**PROBLEM**
Only one stretch of the data below is wanted: the lines from the one with "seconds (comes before" through the one with "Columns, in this", repeated exactly.
*** Opening DATA EXTRACT ***
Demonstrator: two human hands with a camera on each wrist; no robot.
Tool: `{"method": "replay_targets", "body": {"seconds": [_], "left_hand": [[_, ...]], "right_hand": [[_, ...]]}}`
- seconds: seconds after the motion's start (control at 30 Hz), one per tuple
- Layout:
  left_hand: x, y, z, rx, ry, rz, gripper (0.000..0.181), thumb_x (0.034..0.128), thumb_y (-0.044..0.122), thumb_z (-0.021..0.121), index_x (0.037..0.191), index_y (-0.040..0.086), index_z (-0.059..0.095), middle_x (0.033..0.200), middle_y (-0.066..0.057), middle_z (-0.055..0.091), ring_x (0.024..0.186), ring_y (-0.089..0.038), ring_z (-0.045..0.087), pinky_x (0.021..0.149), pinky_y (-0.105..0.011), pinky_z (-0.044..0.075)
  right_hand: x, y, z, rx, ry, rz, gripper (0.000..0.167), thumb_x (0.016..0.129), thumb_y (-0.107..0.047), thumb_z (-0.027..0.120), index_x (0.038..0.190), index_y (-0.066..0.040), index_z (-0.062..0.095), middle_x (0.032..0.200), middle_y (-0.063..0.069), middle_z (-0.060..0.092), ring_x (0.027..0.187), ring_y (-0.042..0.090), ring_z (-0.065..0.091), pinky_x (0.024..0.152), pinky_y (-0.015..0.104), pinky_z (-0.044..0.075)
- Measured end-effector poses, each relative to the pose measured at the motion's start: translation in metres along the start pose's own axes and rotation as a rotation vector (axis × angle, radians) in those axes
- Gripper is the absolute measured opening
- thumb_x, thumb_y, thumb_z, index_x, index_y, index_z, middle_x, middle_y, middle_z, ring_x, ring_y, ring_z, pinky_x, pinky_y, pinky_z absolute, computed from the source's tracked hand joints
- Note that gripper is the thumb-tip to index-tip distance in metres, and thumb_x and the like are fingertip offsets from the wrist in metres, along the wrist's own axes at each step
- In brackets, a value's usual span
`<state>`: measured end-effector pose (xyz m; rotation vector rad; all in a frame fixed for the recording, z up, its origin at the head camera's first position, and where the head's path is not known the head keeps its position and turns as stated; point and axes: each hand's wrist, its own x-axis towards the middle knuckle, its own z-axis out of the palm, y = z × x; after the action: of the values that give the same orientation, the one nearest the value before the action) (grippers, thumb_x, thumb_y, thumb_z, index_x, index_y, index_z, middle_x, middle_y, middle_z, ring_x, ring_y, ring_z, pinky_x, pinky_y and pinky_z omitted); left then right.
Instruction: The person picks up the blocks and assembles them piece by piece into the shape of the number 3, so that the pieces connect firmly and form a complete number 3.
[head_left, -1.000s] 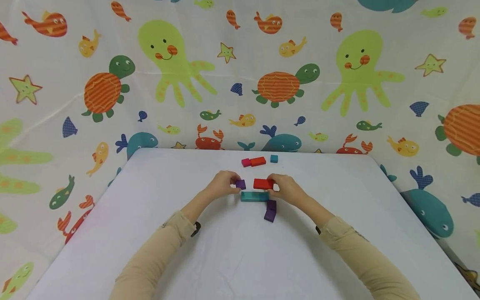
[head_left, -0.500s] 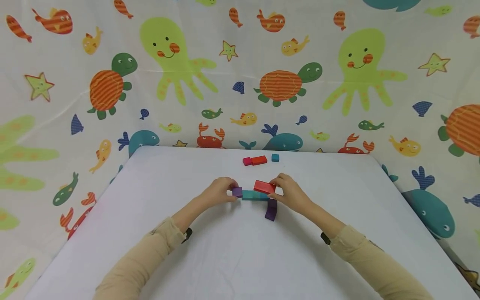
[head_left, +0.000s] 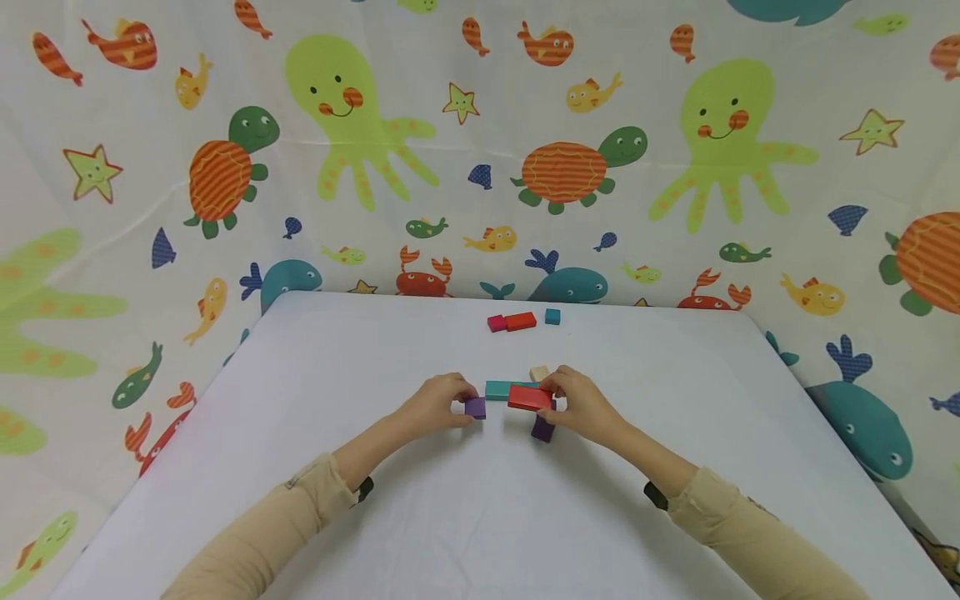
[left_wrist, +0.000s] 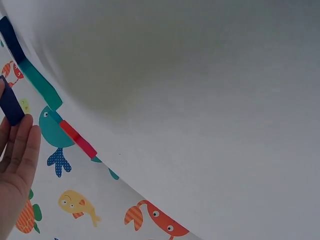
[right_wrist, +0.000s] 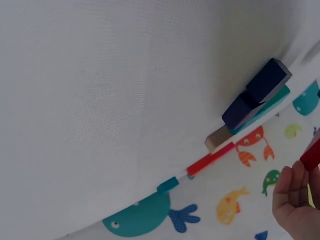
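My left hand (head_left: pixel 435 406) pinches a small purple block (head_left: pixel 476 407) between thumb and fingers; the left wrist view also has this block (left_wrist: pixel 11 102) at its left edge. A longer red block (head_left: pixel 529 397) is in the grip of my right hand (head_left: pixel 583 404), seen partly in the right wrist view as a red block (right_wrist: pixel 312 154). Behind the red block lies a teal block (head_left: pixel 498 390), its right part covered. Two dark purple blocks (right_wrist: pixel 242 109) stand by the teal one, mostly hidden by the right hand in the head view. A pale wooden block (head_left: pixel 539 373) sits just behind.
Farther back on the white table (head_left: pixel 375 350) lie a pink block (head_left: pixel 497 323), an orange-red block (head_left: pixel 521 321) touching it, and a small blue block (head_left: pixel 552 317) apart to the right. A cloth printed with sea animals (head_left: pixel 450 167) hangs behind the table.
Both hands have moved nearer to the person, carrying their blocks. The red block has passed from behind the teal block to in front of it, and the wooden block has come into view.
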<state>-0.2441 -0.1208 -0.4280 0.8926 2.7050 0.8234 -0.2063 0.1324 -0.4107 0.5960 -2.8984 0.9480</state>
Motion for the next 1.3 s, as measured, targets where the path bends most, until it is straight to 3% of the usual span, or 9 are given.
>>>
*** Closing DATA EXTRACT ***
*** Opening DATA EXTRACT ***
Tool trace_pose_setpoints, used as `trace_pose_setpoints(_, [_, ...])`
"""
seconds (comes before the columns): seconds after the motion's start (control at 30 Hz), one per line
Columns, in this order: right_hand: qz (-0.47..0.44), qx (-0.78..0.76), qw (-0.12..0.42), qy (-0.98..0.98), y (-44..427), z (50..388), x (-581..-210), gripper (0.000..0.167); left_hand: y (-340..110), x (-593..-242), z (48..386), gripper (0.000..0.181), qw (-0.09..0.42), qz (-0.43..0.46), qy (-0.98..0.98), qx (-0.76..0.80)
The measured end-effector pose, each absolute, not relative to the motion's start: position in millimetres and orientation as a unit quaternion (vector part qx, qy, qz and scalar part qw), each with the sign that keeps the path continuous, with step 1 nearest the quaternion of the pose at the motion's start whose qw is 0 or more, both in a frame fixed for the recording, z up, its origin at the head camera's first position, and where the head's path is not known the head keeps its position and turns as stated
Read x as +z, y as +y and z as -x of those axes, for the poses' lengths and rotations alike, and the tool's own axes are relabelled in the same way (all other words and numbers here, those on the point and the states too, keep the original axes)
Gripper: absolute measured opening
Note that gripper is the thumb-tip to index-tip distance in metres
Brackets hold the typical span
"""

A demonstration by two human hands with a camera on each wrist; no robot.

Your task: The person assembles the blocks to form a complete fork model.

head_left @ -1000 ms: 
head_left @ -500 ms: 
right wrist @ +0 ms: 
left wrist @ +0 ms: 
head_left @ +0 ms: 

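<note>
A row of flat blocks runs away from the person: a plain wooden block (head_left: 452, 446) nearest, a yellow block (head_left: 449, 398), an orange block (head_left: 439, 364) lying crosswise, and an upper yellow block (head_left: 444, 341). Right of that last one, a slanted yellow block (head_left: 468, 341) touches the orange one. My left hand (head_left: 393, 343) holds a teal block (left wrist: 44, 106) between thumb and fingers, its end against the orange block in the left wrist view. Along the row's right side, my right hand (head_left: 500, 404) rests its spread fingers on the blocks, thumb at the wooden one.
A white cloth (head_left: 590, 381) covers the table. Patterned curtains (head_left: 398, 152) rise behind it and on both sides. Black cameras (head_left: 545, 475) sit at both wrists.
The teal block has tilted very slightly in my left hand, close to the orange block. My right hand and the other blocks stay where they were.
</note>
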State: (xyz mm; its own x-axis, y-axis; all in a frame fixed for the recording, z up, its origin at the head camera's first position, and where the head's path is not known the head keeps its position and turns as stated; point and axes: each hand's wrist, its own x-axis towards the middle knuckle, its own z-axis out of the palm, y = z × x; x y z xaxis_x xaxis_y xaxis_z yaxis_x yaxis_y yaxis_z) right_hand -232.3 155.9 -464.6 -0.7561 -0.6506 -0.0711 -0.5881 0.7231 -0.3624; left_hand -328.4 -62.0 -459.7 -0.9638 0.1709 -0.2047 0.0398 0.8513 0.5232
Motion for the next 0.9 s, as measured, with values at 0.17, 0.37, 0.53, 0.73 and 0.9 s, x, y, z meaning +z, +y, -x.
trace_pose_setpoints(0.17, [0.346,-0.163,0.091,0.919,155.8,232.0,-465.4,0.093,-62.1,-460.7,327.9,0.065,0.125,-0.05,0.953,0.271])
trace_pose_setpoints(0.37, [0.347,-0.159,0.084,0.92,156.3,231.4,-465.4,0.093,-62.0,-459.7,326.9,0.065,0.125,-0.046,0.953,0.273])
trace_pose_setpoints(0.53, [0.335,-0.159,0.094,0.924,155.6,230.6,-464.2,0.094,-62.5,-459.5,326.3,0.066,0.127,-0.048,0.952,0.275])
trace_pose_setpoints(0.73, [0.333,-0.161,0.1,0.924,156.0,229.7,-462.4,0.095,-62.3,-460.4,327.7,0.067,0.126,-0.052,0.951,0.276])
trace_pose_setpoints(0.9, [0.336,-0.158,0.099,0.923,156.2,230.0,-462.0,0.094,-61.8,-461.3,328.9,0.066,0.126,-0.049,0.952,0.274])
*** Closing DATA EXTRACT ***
**REPLY**
seconds (comes before the columns): seconds after the motion's start (control at 30 Hz), one per line
Columns, in this order: right_hand: qz (-0.47..0.44), qx (-0.78..0.76), qw (-0.12..0.42), qy (-0.98..0.98), y (-44..427), z (50..388), x (-581..-210), gripper (0.000..0.167); left_hand: y (-340..110), x (-593..-242), z (48..386), gripper (0.000..0.181), qw (-0.09..0.42), qz (-0.43..0.46), qy (-0.98..0.98), qx (-0.76..0.80)

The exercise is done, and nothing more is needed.